Dopo più di dodici anni dall’entrata in vigore della legge Delrio, che ha riformato le Province, per la prima volta la Toscana si dota di un piano faunistico-venatorio regionale: nell’ultima seduta, infatti, il consiglio ha approvato a maggioranza (22 favorevoli, 17 contrari) l’atto predisposto dalla giunta.

Eugenio Giani, presidente della Regione, ha tentato di attenuare lo scontro col mondo venatorio: «La presenza dei cacciatori» ha detto «è indispensabile per garantire la biodiversità, il contenimento delle emergenze e l’equilibrio ecologico; senza di loro ci troveremmo di fronte a uno squilibrio, [causa] di danni gravissimi».

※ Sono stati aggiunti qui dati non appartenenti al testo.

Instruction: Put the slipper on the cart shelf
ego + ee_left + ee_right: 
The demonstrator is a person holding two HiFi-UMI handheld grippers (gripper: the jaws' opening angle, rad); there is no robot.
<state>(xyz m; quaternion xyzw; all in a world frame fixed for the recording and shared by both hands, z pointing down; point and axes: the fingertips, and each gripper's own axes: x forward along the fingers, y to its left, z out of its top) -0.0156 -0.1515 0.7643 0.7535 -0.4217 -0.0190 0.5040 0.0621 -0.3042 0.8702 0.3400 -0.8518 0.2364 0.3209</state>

Le parole però non bastano alla Federcaccia, che in un comunicato lunghissimo manifesta «un’insoddisfazione marcata» sia per i contenuti del piano, di cui insieme all’Anuu e all’Enalcaccia aveva già segnalato le criticità, sia per il dato politico di «una maggioranza trainata dal Movimento 5 Stelle», che dà alla coalizione «un’impronta animalista e anticaccia».

Il mondo venatorio toscano ancora più diviso

Per la Federcaccia il centrosinistra che governa la Regione si è trovato costretto ad affrontare la spinta di due fronti opposti, gli agricoltori da una parte, gli ambientalisti dall’altra: gli emendamenti approvati dal consiglio, «insufficienti», non possono cancellare una serie di «lacune gravi», e lasciano in sospeso «numerosi aspetti interpretativi».

La Federcaccia è già al lavoro per cercare «garanzie a difesa dei diritti dei cacciatori toscani e della funzione sociale della caccia» e per incidere nell’applicazione del provvedimento, perché non si ceda «a una deriva animalista e anticaccia».

È più morbida la posizione di Arcicaccia, Libera Caccia e Italcaccia, che pur segnalando alcune criticità, corrette solo in parte dagli emendamenti («bene la [modifica] delle quote di bosco nelle aziende agrituristico-venatorie e l’eliminazione dell’obbligo della prova di tiro ogni due anni»), riconoscono la presenza di «alcuni fattori positivi», a partire «dal cambio di visione nella gestione della selvaggina stanziale».

Per le tre associazioni riunite nella cabina di regia toscana l’approvazione del piano fa sperare che si sia giunti «a un punto di svolta», che permetterà ai cacciatori toscani di continuare ad andare a caccia. L’attenzione comunque resta alta: sul tavolo ora finiscono «la modifica degli istituti [faunistici] e delle aree vocate» e gli interventi sulla legge regionale.